Tonight’s post is a culmination of many events, many fears, many realities…I actually don’t even know where to begin… As you may recall, we have a history with notable Roosters here on the Acre. This story doesn’t stray far from history or from the truth, it does not exaggerate, it has not been created for comic relief. This story is genuine, factual, bona fide, for realzies (not for fakesies), actual shit that has happened…to me. Let me preface this account with a simple fact: I am not scared of animals. Ok, I (might) have a history of being scared of bugs. Large bugs. The kinds that pose a threat to humans…or maybe not. They certainly look like they could pose a threat. The point is….that this IS NOT the point of my story, it doesn’t even (really) have anything to do with ‘bugs,’ mostly it has to do with roosters. Big, scary, mean roosters. The kind that make you question your position in the food chain. The kind that make you question….yourself.
I certainly did not grow up with a fear of animals. In fact, I don’t recall growing up with fear of any kind. I started riding horses at the age of 4 yrs old. I also started falling off of horses at the age of 4 yrs old. When I slowly graduated to a life of showing horses in the world of Three-Day Eventing, my mom was the only one who really ever grew uncomfortable with the thought of me coming off of a horse. In fact, I did it so many times, that I grew accustomed to the prospect of falling. And even though I developed a technique to reduce my chance of injury, my mom still insisted on standing next to the ambulance on the show grounds….not because she was afraid I would end up there, but because she wanted an oxygen mask immediately available to her if she heard the familiar phrase of, “Jennifer and Bear have ‘parted ways,'” over the PA system. By the age of twelve, I was used to the routine; falling, shaking it off, getting back on, finishing the course. I had conquered fear, I had downright mastered it.

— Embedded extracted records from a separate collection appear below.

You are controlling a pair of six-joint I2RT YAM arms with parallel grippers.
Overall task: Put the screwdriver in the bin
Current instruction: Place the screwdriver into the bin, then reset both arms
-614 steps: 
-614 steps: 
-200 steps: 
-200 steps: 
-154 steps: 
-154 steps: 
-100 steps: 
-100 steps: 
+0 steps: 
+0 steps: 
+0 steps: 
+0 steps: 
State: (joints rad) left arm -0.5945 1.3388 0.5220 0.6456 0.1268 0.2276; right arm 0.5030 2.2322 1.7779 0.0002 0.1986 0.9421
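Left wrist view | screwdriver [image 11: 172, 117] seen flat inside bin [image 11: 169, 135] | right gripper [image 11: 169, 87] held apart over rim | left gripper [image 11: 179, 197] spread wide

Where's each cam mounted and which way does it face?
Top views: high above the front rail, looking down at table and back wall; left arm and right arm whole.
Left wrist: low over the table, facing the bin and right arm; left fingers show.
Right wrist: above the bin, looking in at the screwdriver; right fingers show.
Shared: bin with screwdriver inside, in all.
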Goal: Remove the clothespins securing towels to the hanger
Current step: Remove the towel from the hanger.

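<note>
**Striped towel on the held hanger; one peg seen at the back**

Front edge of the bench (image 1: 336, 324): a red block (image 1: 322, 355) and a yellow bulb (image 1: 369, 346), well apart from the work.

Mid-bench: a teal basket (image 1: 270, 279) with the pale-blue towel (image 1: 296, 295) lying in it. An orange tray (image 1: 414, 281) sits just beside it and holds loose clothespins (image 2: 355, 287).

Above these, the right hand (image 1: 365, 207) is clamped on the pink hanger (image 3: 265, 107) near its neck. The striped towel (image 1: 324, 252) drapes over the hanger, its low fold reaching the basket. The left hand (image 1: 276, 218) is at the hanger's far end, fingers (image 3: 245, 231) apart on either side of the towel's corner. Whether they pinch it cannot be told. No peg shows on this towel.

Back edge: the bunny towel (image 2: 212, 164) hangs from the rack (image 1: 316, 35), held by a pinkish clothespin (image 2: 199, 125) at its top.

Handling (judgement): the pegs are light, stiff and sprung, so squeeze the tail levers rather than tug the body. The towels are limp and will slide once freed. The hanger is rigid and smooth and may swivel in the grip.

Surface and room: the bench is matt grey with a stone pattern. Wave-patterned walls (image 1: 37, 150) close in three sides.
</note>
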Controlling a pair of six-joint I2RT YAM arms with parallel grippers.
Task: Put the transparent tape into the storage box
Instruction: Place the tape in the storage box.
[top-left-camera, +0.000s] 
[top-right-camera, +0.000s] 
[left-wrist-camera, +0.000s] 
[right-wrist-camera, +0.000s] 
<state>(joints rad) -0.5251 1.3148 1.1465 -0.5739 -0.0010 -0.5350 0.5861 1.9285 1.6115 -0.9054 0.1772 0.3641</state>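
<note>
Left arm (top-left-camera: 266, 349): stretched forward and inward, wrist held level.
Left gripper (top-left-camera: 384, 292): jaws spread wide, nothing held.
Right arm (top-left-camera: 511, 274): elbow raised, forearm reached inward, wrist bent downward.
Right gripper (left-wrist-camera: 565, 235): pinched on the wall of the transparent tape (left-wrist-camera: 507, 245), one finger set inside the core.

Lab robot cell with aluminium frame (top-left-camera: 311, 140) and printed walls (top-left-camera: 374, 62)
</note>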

My exposure to animals was not limited to horses. In the 3rd or 4th grade, I found several dead animals over the span of a few months, I encased them in different ‘mediums’; a sandwich baggie, a plastic box, an old sock and, lastly, nothing at all. I then buried them deep into the earth. Weeks later, I dug them up to see how each one had decomposed, then I cut them open to investigate their insides. I was never scared, never disgusted. Later, in high school, I took an internship at a Vet Office which led to a job as a Vet Tech/Surgery Tech. I saw animals at every stage of life, handled them into stages well beyond. I remember one particular day in surgery, I was assisting with a leg amputation on a dog. As I was holding the foot of the leg that was being removed, a friend of mine walked in to relay a message to me. As my friend was talking, the Vet sawed through the last of the bone in the leg and (caught off-guard by the sudden release in tension) the newly cleaned leg flung from my hand, across the room, slapping the wall mere inches from my friend’s face…. She then proceeded to turn green while I proceeded to laugh my ass off after, of course, apologizing to the Vet for my ineptitude.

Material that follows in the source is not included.